12 Eylül 2018 Çarşamba

Ne olurdu biraz da beni sevseler

Daha önce defalarca hayvanları ne kadar sevdiğimi dile getirmiştim. Pek dillendirmesem de çevremdekilerin de ben kadar olmasa da hayvanlara karşı bir ilgisi olması ister ona göre de kendime yakın tutarım. Bu durumu bozan tek istisna da Fatih oldu ama. Çocuk hayvanları sevmiyor değil hatta eskiden bir kangal beslediğini bile söyledi ama şuan hayvanlara karşı mesafesini koruyor, benim gibi sürekli iletişime geçmeye çalışmıyor. Tabi kaçan kovalanır misali benim peşinden koştuğum ne kadar kedi ne kadar köpek varsa hepsi Fatih'in ayaklarının dibinden ayrılmıyor! Geçen pazar Kadıköy'de birlikte kahvaltı ederken hamile bir kedi tam masamızın yanına yattı. Tabi bunu gören ben konuşmayı bırakıp anında onunla ilgilenmeye başladım (2 gram sevgi dilenmeye başladım daha doğrusu).
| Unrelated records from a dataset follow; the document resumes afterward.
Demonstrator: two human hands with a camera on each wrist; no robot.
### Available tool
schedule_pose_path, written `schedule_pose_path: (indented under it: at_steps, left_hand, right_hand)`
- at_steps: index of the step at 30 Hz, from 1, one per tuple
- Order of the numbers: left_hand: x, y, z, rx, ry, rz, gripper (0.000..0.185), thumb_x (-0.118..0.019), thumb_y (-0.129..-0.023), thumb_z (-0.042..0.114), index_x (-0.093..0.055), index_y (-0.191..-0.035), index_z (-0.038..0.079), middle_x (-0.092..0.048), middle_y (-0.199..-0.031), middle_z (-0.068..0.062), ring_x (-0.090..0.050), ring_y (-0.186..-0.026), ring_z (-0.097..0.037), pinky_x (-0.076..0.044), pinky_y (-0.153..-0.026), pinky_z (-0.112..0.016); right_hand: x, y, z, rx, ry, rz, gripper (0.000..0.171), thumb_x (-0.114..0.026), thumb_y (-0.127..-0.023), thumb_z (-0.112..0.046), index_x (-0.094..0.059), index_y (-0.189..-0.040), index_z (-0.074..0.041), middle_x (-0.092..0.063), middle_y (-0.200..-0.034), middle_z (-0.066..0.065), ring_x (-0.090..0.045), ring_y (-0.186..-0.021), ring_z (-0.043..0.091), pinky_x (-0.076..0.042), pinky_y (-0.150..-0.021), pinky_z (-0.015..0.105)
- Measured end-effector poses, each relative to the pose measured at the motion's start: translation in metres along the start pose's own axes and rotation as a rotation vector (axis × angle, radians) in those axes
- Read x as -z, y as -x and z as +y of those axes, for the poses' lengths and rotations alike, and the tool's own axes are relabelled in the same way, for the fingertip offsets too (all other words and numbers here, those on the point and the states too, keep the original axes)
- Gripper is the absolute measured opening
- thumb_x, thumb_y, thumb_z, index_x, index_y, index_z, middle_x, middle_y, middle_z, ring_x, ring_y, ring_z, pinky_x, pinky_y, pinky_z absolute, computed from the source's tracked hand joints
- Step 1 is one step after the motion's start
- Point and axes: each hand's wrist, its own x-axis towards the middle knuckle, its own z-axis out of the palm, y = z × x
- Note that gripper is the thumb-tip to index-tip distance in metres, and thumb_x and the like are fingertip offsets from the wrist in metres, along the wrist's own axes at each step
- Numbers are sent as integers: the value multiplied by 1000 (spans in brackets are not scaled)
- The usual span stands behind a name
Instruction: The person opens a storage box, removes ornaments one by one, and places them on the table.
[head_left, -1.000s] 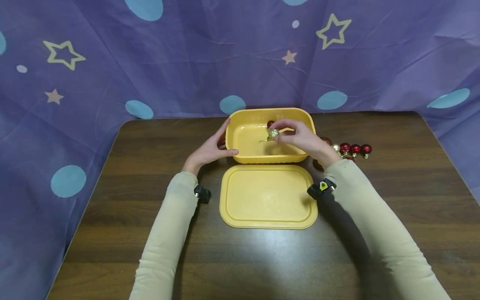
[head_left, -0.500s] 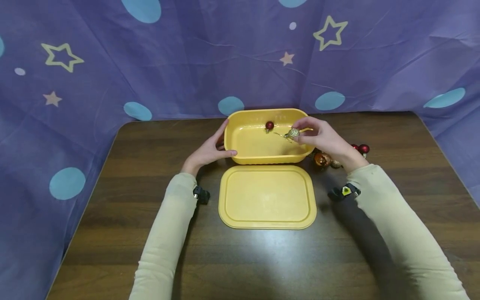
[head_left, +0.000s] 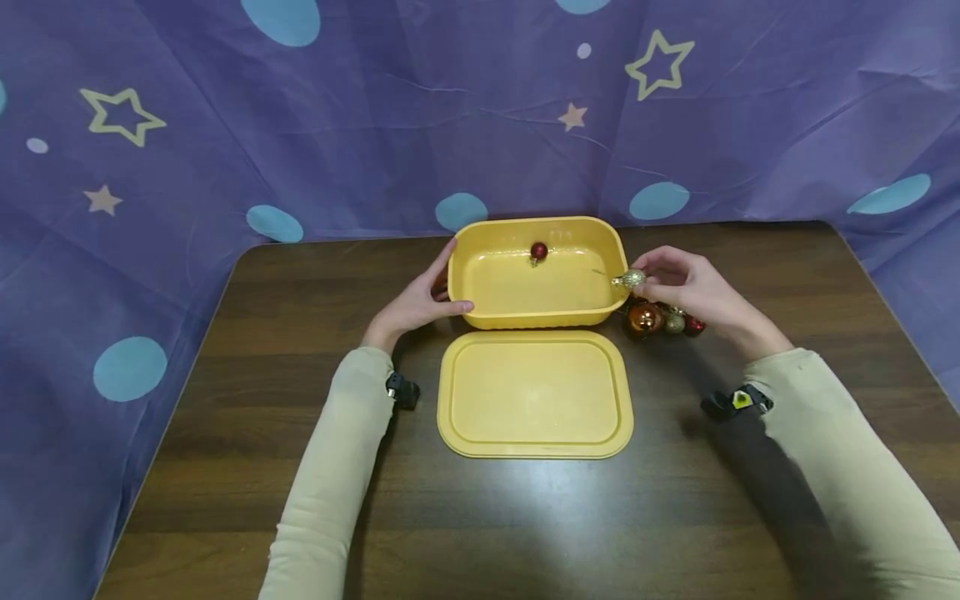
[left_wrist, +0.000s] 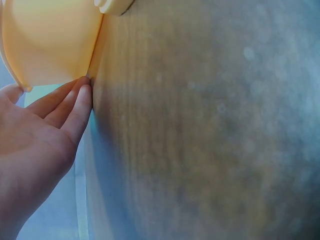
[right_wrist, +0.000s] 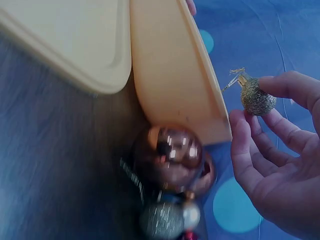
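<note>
Purple backdrop cloth (head_left: 420,117), printed with stars and blue dots, hangs behind and to both sides of the dark wooden table (head_left: 300,467).

Landmark: the yellow tub (head_left: 534,310), open, standing at the far middle of the table. Directly in front of the tub, on the near side, lies its yellow lid (head_left: 535,394), flat on the wood, its far edge close to the tub's front wall.

Left hand (head_left: 420,302) rests against the tub's left end: thumb along the front left corner, fingers reaching up to the rim. The left wrist view shows the fingers straight and together, tips touching the tub's outer wall where it meets the table; it grips nothing.

Right hand (head_left: 693,287) is just right of the tub, above the table. Its thumb and fingertips pinch a small gold glitter bauble (head_left: 632,278), held over the tub's right rim, hanging loop toward the tub. The right wrist view shows the bauble (right_wrist: 256,97) between thumb and curled fingers, clear of the tub wall.

Against the tub's right wall on the table sits a cluster of baubles: a large copper bauble (head_left: 644,318) nearest the tub, smaller gold and red ones just beyond it.

Inside the tub, near its back wall, one small red bauble (head_left: 538,251).
</note>
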Motion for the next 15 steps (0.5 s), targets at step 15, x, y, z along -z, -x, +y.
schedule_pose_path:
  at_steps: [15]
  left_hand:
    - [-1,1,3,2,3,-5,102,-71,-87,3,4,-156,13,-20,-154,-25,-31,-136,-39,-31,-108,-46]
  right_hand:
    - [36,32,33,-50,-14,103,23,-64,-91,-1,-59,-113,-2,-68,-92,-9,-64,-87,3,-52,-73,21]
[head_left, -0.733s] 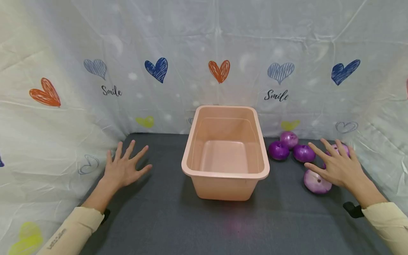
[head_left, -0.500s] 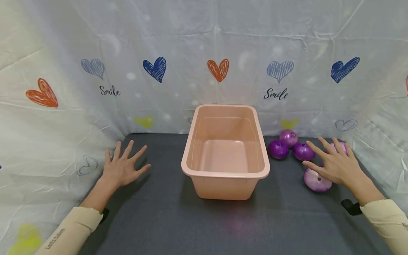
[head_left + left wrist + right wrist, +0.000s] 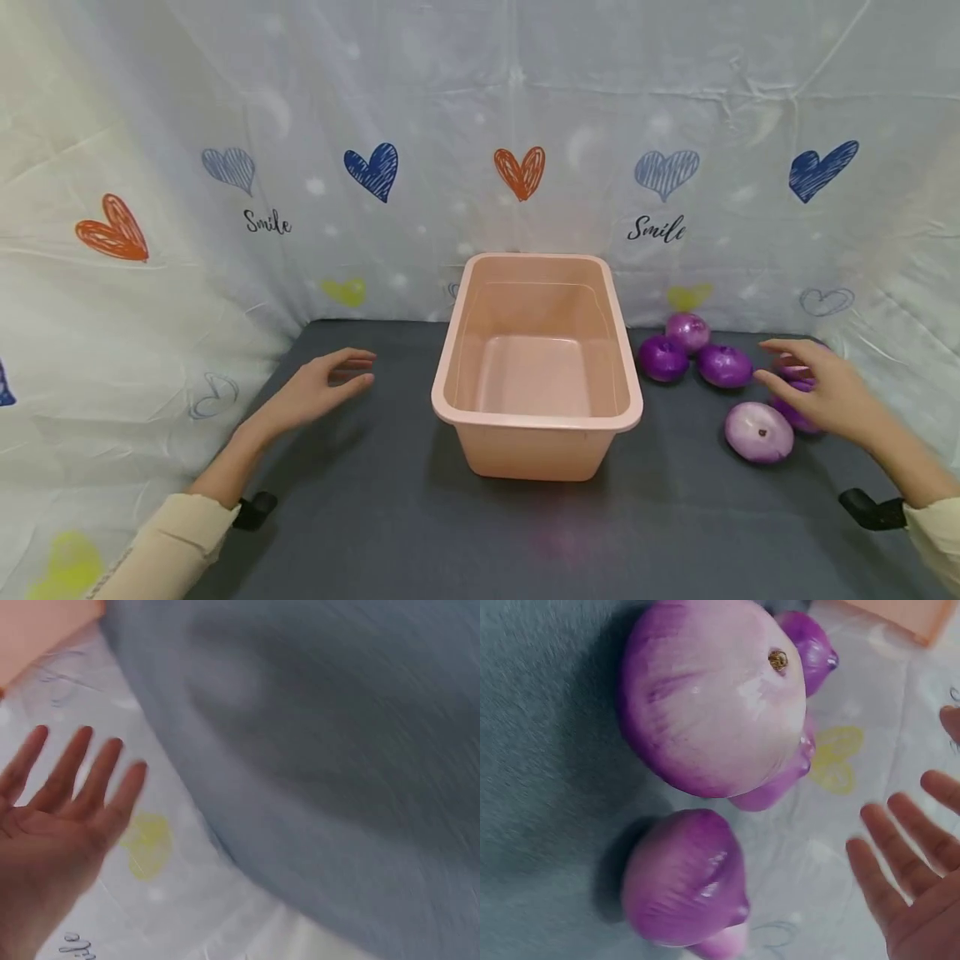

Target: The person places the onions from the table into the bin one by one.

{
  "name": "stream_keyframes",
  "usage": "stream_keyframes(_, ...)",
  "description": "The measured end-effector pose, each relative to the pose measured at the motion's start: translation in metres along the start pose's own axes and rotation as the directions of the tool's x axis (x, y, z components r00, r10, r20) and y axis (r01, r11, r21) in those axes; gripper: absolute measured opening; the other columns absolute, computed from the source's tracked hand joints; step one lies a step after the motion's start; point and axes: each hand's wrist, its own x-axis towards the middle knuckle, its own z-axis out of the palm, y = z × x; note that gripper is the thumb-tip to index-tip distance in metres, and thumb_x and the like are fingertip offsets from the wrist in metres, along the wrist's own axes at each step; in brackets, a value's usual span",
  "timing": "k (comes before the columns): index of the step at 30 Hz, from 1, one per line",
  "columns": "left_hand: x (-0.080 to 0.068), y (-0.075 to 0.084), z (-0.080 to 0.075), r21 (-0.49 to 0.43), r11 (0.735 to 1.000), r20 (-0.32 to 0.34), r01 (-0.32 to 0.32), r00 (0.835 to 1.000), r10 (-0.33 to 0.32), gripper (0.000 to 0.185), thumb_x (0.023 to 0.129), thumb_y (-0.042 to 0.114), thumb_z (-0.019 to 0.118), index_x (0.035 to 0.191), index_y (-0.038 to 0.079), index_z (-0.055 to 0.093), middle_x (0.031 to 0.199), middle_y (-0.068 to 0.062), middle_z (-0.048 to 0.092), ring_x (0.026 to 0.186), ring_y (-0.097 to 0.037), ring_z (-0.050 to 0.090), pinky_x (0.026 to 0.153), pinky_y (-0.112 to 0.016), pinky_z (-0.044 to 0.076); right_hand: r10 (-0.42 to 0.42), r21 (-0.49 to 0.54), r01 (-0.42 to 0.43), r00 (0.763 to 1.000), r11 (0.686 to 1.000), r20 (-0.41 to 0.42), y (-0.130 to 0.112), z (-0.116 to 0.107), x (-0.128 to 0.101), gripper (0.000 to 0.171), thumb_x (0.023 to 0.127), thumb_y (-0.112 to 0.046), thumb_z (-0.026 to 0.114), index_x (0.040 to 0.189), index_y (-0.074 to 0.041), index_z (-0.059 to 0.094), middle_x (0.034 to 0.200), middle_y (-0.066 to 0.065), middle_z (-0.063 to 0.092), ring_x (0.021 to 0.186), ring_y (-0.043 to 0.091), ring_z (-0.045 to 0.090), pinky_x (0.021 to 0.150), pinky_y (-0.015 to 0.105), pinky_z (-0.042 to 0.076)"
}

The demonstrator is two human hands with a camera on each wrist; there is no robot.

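A dark grey cloth (image 3: 420, 533) covers the table, and a white curtain (image 3: 450, 108) printed with coloured hearts and the word "Smile" closes the scene at the far side and on both sides. In the middle of the cloth stands an empty pink tub (image 3: 537, 417). At the near right lies a pale purple onion (image 3: 758, 431), stem end toward the camera. The right hand (image 3: 817, 390) hovers just right of it, fingers straight and a little apart, holding nothing; whether the fingertips touch an onion behind I cannot tell. Three more dark purple onions (image 3: 693, 357) lie farther back, near the tub's far right corner. At the left, the left hand (image 3: 318, 392) is raised above the cloth, fingers relaxed and slightly bent, and holds nothing.
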Motion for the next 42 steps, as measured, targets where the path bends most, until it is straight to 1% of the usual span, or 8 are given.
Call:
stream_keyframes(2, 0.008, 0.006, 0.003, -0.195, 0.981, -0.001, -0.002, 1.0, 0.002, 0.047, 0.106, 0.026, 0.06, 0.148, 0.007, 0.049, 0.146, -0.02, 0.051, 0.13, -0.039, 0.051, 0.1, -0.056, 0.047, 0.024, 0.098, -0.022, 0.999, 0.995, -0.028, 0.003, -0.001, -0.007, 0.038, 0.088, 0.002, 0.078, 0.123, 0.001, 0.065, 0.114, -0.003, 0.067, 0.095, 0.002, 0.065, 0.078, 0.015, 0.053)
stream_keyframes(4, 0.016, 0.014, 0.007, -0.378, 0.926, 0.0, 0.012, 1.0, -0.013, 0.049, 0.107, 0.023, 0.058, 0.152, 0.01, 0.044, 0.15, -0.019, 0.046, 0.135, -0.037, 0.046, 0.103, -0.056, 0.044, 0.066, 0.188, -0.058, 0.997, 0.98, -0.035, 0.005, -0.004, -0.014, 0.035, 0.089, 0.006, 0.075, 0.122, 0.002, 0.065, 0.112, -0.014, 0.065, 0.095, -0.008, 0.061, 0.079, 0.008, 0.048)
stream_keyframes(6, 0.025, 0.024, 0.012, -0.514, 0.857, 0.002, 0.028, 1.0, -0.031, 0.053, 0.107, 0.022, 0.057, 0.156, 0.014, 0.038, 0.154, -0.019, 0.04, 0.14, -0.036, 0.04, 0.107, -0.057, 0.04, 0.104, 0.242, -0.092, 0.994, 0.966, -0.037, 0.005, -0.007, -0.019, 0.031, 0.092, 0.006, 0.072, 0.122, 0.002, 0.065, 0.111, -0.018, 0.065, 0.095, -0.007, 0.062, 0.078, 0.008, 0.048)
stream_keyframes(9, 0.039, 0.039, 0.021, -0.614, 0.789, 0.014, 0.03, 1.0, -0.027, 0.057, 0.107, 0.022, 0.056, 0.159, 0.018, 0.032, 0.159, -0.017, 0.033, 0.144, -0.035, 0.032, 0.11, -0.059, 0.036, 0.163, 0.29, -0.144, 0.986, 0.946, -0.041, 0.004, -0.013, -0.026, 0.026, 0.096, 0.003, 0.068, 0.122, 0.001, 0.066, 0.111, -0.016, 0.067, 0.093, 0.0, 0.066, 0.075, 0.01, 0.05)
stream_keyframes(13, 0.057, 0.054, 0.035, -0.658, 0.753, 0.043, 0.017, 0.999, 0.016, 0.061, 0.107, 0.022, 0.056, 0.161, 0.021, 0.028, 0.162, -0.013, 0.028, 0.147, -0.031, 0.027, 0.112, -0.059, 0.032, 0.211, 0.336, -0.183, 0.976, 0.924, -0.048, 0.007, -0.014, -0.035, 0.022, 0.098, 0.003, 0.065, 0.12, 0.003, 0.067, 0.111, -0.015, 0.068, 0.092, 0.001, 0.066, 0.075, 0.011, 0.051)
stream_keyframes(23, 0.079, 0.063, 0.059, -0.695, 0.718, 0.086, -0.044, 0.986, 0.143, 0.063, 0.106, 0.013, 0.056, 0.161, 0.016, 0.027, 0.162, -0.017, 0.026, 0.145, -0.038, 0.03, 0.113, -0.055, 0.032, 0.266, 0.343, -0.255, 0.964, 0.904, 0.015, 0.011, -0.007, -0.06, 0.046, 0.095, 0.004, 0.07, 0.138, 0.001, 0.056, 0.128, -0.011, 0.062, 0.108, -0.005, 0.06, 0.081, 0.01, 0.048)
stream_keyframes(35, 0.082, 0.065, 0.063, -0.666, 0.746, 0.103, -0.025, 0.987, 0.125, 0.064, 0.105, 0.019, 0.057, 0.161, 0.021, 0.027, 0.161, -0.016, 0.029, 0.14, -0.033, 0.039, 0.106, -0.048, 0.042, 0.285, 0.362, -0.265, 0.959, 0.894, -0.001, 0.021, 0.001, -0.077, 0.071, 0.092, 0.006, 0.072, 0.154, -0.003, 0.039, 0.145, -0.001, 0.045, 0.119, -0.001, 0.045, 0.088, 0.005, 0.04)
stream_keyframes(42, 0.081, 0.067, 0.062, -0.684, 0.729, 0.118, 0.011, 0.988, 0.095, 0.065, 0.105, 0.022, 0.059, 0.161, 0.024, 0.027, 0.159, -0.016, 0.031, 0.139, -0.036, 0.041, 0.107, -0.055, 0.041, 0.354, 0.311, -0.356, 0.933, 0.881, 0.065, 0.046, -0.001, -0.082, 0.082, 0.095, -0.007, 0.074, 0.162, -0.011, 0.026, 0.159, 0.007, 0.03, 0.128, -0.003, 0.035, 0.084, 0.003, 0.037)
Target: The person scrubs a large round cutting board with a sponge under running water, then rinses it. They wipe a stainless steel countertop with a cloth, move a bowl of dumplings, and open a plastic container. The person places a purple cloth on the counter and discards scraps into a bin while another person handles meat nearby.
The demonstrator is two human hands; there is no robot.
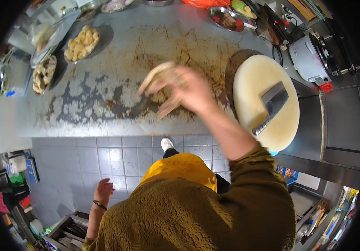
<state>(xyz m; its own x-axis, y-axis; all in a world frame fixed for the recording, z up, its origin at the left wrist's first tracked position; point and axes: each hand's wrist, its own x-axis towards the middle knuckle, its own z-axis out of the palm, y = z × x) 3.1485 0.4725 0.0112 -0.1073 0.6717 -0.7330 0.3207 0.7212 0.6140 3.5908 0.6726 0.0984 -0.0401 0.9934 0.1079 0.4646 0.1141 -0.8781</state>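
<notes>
My right hand (192, 89) is over the worn metal worktop (180, 28), blurred by motion. Its thumb and fingers look spread, and tan-coloured patches show along them. Whether these are a thin thing in the hand or only blur cannot be told. To its right a round, pale chopping board (249, 84) carries a cleaver (275, 100), the handle towards me. My left hand (103, 191) hangs low at my side above the tiled floor, fingers loosely bent and apart, with nothing in it.
On the worktop's left stand a dish of yellowish chunks (82, 44) and a dish of pale pieces (44, 75). A metal plate with food (227, 19) sits at the far right. A white rice cooker (308, 59) stands beyond the board. Behind me on the left is a drawer (68, 232).
</notes>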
Ben elimi uzatıyorum sevmek için arkasını dönüyor, yaklaşıyorum tıslıyor falan baya nefret kustu iki dakikada. Daha sonra Fatih elini uzattı ne tepki verecek diye anında yanına gitti sürünmeye başladı! Tabi sinir oldum o an ama dişi kedi hamile falan hormonları erkeklere yaklaştırmıştır onu diye saçma bir teoriyle kendimi sakinleştirdim. Daha sonra başka bir kedi gözümüzün içine bakıp yiyecek bir şeyler dilenmeye başladı. Kedi öyle içli içli bize baktıkça benim de içim parçalandı ve Fatih'in tabağından bir şeyler vermesini istedim. Başta pek yanaşmadı sonra beni kırmamak için bir salam verdi kediye. Kedi salamı yedikten sonra onu sevmeme izin verir diye düşündüm ama elime bir tokat yedim diye üzgünce geri çekildim. Fatih de "nasıl oluyor da hiçbir hayvan seni sevmez" dedi ve beni kalbimin orta yerinden vurdu! Hayır bir de bu söylediğinin gerçek olduğunu ben biliyorum ama illa karşı çıkacağım ya "sen yemek verdin ondan benim onu sevmeme izin vermedi. Ben verseydim yemeği beni de severdi" dedim. Fatih de tek kaşını kaldırıp tabağındaki sosislerden birini peçeteyle elime verdi "al bunu da sen ver, madem öyle düşünüyorsun" dedi. Kedi benim elimden yemedi tabi... Fatih elimden sosisi alıp kendisi uzatınca kedi yine afiyetle yedi ama. Daha sonrasında gelen dalga geçme ve gülmeleri tahmin edebiliyorsunuzdur zaten. Hayır yani benim sevgimin 1/10u sevilsem razıyım baya nefret ediyor hayvanlar benden. Hani bu haksızlık değil de nedir?

10 Eylül 2018 Pazartesi

Aşk mı? Takıntı mı?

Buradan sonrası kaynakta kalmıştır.